In this space last week, I wrote a post on the lack of openly gay players in baseball. The post stirred some discussion, among it a debate that lasted for a couple of days in an email group for the Baseball Bloggers Alliance. One of the people who spoke up, Cecilia Tan, runs blog a called Why I Like Baseball, has some experience going in clubhouses as a writer, and said it’s well-known to media that gay players are already in the sport. This caught my attention, and I wanted to explore the idea more, so I sought Tan out for an interview.

The following are excerpts of our near hour-long conversation via Skype on Tuesday evening:
To your knowledge, without naming any names, are there currently any gay players in Major League Baseball?
I’m trying to think now, kind of going through in my head of the people who are talked about and whatnot. Most of them are retired now, because the time when I was spending the most time in major league clubhouses was seven-eight years ago. But I have no doubt that there are gay players in the major leagues right now. There’s just no way that there are not. There’s no clubhouse that doesn’t have one or more guys at the very least. It’s just not possible that there aren’t any right now.
Did you ever have a player tell you off the record that they were gay?
No one ever really told me. No one ever came out to me or whatever. But there were always guys who were known… When a manager and the press corps are hanging around, kind of joking or whatever, sometimes there’ll be little offhand comments. Sometimes it’s not a deep secret, it’s just a secret to the public. I remember when Terry Francona was with the Phillies, him joking with the press corps. He was kind of tight with the writers down there and would sort of joke around and there’d be little offhand comments about, ‘So-and-so showed up to a thing with a quote-unquote girlfriend,’ you know, that kind of stuff and him playing sort of clueless about it.
The writers a lot of the time have nothing to do but talk to each other, so there’s a lot of gossip, speculation, and chit-chat that goes on. A Major League Baseball team is like the circus. They pick up and move, they travel around, the beat writers travel with them, not on the same airplanes or whatever, but everyone’s pretty much going to the same places. Everyone’s in it together. You find out stuff, you hear things, you are staying in the same hotels a lot of the times.
I’d say it’s an unspoken rule maybe of the current media. Nobody wants to lose their job because they’re the one that decided to make a stink by outing a gay player. Nobody wants to be the one who does that because you’d lose your clubhouse access. Even if you kept it technically, no player would ever talk to you again. If you broke confidence like that, that would be, I dunno– I’m trying to think. You look at the whole steroids thing, performance enhancing drugs. Look at how long the culture of silence stayed around that, and that’s something that actually had to do with the integrity of the game. Players had to speak out about it first before the little guys in the media could say anything.

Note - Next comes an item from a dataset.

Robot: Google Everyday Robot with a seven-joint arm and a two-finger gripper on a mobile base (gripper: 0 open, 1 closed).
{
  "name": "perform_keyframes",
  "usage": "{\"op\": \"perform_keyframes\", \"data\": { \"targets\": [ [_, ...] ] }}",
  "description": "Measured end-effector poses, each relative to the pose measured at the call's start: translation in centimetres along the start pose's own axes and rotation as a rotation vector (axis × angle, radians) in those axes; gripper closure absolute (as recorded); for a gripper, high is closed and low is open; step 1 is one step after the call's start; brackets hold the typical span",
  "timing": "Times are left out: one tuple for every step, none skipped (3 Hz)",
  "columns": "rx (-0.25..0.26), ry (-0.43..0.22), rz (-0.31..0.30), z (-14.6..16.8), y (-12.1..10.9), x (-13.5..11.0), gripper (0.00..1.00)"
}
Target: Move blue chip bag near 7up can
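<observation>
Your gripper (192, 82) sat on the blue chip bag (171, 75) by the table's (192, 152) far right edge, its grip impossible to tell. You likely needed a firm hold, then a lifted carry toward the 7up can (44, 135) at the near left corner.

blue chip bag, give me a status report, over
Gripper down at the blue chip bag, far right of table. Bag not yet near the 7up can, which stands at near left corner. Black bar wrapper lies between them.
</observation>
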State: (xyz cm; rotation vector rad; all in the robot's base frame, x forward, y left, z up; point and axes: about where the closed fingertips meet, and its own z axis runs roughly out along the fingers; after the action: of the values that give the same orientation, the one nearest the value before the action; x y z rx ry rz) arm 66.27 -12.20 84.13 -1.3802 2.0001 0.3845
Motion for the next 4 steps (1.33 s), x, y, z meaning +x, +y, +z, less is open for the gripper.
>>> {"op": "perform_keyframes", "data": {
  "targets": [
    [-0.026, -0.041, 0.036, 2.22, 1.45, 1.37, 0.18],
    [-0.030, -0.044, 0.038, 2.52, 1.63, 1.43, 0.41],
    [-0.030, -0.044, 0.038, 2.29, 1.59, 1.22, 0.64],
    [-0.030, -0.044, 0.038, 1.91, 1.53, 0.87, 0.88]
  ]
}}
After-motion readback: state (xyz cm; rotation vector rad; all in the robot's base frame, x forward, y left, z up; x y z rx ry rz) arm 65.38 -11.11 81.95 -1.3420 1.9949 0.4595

How good is MLB or the player’s union or any other entity within baseball about taking an active role in social issues from your vantage point?
It’s interesting. Bud Selig, in particular, I think we’re not really going to be able to write the book on whether he was progressive or conservative until he gets out of office. It’s just like presidents of the United States. You can’t really define them until they’re out of office. Selig has been very interesting in that when he first came along, people were like, ‘Oh, he’s just a puppet of the owners. He was an owner himself. He’s not really a commissioner in that he doesn’t dictate anything to the owners.’ That’s the thing. He’s a consensus builder, and he is CEO of Baseball, Inc. basically. I think he always approached the job more like a CEO would as opposed to a commissioner who is supposed to hand down rules would.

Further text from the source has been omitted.